As more California high school seniors fight for spaces at popular UC campuses, the universities have flung open their doors to students from other states and countries, more than tripling the ranks of out-of-state freshmen in the past five years.
Freshmen from outside the Golden State now make up almost 30 percent of their class at UC Berkeley and UCLA, up from just over 10 percent four years earlier, a new analysis by this newspaper shows.
The shift feels like a betrayal to some families coping with -- or fearing -- rejection by the distinguished university system, which was built by and for Californians but now is turning them away in record numbers.
"It feels like we're being sold out, or the kids are being sold out," said Rohini Ashok, a San Jose mother who started an online petition last week to draw attention to what she considers a crisis after reading a story in this newspaper about UC's historic low acceptance rates for in-state students. The petition, "UC for Californians," gathered 2,330 signatures in its first week. (It is online at http://bit.ly/1nwX3SN.)
But experts say the rise in higher-paying out-of-state students is the paradox of public higher education nationwide: Years of shrinking state support have forced schools to rely less on tax revenues and more on tuition, making public universities act more like private schools.
The newspaper's May 1 report on falling in-state admissions rates touched off an outcry from families of college-bound students and prompted a deeper review of freshman enrollment numbers at each of the nine campuses. It revealed:
But rolling back the number of out-of-state students would not make it easier for Californians to find a place at UC Berkeley or elsewhere, experts and policymakers say.
Out-of-state students pay nearly $36,000 per year in tuition compared to $12,900 for in-state students; UC collected a half-billion dollars last year alone in out-of-state fees. So cutting off that extra tuition revenue likely would mean fewer spaces and less financial aid for everyone.
It's a dysfunctional system, but the colleges aren't to blame, said Assemblyman Das Williams, D-Santa Barbara, who heads the Assembly's Higher Education Committee.
"If we want to have room for our kids, we've got to pay for it," he said.
California is spending less than half of what it did in 2000 for each UC student, a new California Budget Project report found. Despite a 5 percent state funding increase last year following the passage of the Proposition 30 education tax measure, per-student funding still hovers near 30-year lows.
UC Berkeley gets less than half of what it did from the state a decade ago, in inflation-adjusted dollars, said John Wilton, Cal's vice chancellor for administration and finance.
By contrast, he said, Cal's revenue from out-of-state and international students has grown to about $160 million, about 7 percent of its annual operating budget and more than half of its state subsidy.
Those figures help explain why Berkeley is enrolling fewer California freshmen and more non-Californians.
"I was shocked when I looked at the numbers myself," Wilton said.
But he says the universities already are educating more California students with less money, and they cannot be expected to dramatically boost their in-state enrollment. In-state tuition, he said, doesn't cover a student's education cost.
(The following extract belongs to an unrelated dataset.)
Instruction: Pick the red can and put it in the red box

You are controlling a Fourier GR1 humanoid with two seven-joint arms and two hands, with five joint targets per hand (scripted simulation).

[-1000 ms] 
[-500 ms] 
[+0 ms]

"The math doesn't work," he said.
Some parents, seeing the high salaries of its athletic coaches and top administrators, say UC should be spending its money more prudently -- an argument Gov. Jerry Brown often makes to the system's leaders.
"State government will continue to raise the budget, and it will never be enough, because you're always raising the cost," said Neeraj Agarwal, a Fremont dad who signed the petition.
His daughter Priya is a junior at Hayward's Moreau Catholic High School. She is at the top of her class, he said, but falling admission rates at Cal, UCLA, UC Irvine and UC San Diego have left him worried and frustrated.
That more students are being turned away from their state's university is "a huge problem," said Nina Robinson, chief policy adviser to UC President Janet Napolitano.
"Our mission is to educate Californians," she said. "That's what we're supposed to be doing. We can't continue to do that without a substantial amount of new resources."
Out-of-state and international students bring rich diversity to campus, but it's not right that UC has been balancing the budget on their backs while turning away qualified Californians, said Kareem Aref, president of the UC Student Association and a UC Riverside senior.
UC could do more to trim administrative bloat, he said, but "I think the blame falls mostly on the state for not funding the UC the way they were supposed to."
Across the country, students rejected from their state's flagship schools must decide whether to attend a less-selective state college, go to a community college to reapply as a transfer student, or pay more to attend a private school -- or a flagship university in another state.
"They're turning students away from UC Berkeley, UCLA and San Diego, so those applicants decide, 'I will go instead to the University of Michigan,'" said Robert Shireman, a former U.S. Department of Education official who directs the Oakland-based California Competes research and advocacy group.
UC's tuition freeze -- brokered with the state in return for a slight budget increase -- also is contributing to the trend, Shireman said, by cutting off revenue that could expand enrollment.
Instead, he said, UC's "strategy is resulting in Californians paying higher tuition, but not to the University of California."